I agree with those of you who say the context, tone and intent is important.

Cantseethewoods · 09/08/2017 19:42

I remember the first time I heard 'my lover'. I almost said 'I'm terribly sorry. I think you've mistaken me for someone else' Grin

OlennasWimple · 09/08/2017 20:53

I grew up with "me lover", so dearie, chuck, or other similar terms tend to wash over me unless they are used in a condescending way, ("look love, I'll say it slowly so you can understand....")

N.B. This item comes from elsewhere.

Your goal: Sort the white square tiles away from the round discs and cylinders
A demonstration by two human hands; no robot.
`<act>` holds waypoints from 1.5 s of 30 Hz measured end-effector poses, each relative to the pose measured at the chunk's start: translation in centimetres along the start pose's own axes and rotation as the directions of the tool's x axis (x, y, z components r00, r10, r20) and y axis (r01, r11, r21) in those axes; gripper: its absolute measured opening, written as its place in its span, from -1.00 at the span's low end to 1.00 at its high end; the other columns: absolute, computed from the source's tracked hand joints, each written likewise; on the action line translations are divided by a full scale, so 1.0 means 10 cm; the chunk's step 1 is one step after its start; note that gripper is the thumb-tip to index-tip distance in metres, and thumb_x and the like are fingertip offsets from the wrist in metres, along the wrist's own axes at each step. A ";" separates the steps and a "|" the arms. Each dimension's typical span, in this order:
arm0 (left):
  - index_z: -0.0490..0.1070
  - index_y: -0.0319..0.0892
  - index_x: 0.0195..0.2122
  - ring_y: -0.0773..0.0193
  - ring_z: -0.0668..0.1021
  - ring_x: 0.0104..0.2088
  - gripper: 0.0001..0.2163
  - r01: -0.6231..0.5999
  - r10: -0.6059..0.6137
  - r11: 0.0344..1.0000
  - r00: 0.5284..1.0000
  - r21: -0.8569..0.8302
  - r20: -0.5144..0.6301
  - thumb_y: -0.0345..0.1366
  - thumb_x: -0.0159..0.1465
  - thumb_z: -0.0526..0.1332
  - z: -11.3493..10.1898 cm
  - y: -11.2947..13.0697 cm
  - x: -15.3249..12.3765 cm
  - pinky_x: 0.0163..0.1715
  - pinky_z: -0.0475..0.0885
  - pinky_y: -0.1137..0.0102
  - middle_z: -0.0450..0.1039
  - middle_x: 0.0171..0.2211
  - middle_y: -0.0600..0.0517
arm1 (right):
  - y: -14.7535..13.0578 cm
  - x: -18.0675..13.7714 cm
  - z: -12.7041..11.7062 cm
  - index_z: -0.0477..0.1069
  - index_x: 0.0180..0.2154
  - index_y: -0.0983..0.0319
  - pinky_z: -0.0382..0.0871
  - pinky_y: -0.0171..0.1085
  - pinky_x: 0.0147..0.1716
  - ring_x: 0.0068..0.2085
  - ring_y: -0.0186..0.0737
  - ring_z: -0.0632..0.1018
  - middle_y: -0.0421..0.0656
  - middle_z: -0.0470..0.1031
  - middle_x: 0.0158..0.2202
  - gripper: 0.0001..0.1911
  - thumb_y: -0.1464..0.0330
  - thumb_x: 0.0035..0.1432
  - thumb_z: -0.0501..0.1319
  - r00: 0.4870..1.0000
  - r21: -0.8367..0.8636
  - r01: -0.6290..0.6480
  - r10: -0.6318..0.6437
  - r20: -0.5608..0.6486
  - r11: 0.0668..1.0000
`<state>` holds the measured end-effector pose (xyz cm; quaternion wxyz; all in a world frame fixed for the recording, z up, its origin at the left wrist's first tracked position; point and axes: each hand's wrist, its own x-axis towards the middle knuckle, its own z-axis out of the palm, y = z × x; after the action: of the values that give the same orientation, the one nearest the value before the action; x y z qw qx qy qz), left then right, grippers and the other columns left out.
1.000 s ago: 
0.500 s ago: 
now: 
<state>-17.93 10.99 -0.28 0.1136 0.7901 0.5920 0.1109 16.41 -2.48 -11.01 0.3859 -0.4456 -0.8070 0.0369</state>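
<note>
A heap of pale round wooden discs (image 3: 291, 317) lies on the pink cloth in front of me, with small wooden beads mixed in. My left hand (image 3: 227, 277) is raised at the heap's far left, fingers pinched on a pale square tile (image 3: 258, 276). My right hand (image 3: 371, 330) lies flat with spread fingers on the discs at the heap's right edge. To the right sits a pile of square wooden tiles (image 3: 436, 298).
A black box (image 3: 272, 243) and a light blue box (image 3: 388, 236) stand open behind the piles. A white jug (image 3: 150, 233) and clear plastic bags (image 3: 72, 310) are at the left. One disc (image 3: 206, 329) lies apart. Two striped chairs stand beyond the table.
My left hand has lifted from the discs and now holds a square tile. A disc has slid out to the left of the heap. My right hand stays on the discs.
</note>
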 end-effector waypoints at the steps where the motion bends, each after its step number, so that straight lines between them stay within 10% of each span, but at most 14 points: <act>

I can't get upset about these terms being used in everyday conversation - in fact, I think the world would be a slightly poorer place without regional varieties of what everyone gets called by the woman on the check out or behind the bar

(I suspect that there is a bit of snobbery in some cases too, as it's predominantly a working class thing...)

chips4teaplease · 09/08/2017 21:00

I don't think anyone would dare. They might get a total overreaction called a cunt in return
I start by giving them a 'you are a cunt' look. Never go straight in with the cunt. Always fuss about the edges first.
If you see what I mean.

namechangejustforonethread · 09/08/2017 21:04

I call my kids "sweetheart" without fail. Saves me getting the wrong name! Plus it's endearing, plus they're small.

My ex used to call me and most other women "treacle" which used to drive me bonkers. He picked it up through nursing when he was trying to be friendly with the patients without actually remembering their names!

Ineedagoodusername · 09/08/2017 21:21

I've been thinking on this. It is predominantly men I don't like it from hence why i put it in feminism topic. Coming from me especially as I'm short it always always feels patronising. And that's when I don't like it. Don't mind it too much from older women.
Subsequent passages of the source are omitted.